Keeping your data safe is an essential part of working online.
Whether you're a journalist working in dangerous parts of the world or, like Wired's Matt Honan, who found his entire online life, hard drive and phone wiped out in an hour by a hacker, it's time to get serious about your data.
Here are IJNet’s main takeaways:
Surfing the web. We’ve mentioned before how important “https” can be for surfing the web. If you're using a public connection or someone hacks your network and you're not using https, they'll be able to see what you browse. “They can see your username and password when you log into your email,” Guerra said.
Some browsers already use this feature, but it’s not always activated automatically for every website you visit.
The safest bet? Download and install the “Https Everywhere” extension, from the Electronic Frontier Foundation. This activates https navigation in your browser automatically. The extension is currently only available for Firefox and Google Chrome.
Using your email.
Https: Most of us have vital personal and professional information in our email accounts. If you're using Gmail, Guerra recommends activating the “Always use https” option on “Browser Connection” in your general account settings.
Forwarding email: Another important precaution is to check that your emails are not being forwarded to another email account without your authorization.
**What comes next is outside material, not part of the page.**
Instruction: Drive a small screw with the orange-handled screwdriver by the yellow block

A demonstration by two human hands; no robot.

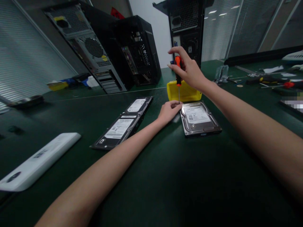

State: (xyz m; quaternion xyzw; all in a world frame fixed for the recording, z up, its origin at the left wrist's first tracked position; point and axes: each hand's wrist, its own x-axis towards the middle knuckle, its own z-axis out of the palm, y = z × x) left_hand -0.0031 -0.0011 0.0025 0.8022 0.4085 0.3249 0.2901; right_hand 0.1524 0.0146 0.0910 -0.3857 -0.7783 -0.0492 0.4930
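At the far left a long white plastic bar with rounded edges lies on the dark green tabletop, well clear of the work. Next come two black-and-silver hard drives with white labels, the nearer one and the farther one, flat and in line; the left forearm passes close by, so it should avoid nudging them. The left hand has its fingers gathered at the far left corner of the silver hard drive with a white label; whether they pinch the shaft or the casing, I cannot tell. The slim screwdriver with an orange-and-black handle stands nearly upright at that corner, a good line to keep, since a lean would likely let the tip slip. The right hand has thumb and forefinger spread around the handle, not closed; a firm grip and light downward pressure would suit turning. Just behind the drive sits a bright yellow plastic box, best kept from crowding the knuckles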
Many activists in China have reported that when their accounts were hacked, nothing was destroyed and their passwords weren’t changed. However, they found that an authorized email address was connected to their account, so every email they were sending out was being forwarded to another, unknown email account, explained Guerra.
You can check this in Gmail account settings under the "Forward and POP/IMAP" tab.
Two-step verification: One of the lessons learned from Honan’s piece is to always use a two-step verification system that will be triggered whenever someone accesses your email account from an unfamiliar computer.
First, you’ll need to add a phone number to your Google account. From that point on, a code will be sent to your phone whenever you try to access your account from an unfamiliar computer. The code can only be used once.
If you don’t want to receive the codes via text or voice message, you can also download the Google Authenticator app or use the codes Google generates for you by clicking on “Show backup codes” in your Google account. “You can print them and store them somewhere safe,” suggested Guerra.
You can check out this video for more information on how to set up a two-step verification system in your Google account.
How to find out if your account has been hacked: You can check if your Gmail account has been accessed by someone else by going to the bottom right corner of the screen and clicking on “Details.”
A window will open, showing the activity on the account, including access type (browser, mobile, POP, etc.), the location (IP address, state and country) and the date and time. You can also configure settings in this window so you are sent an alert for unusual activity.
Staying safe using social media. Guerra recommended setting up https navigation in your Facebook and Twitter settings and setting up a login notification in Facebook to alert you of unusual activity.
Have you ever been hacked? Do you have any other tips to stay safe online?
Image via Morguefile.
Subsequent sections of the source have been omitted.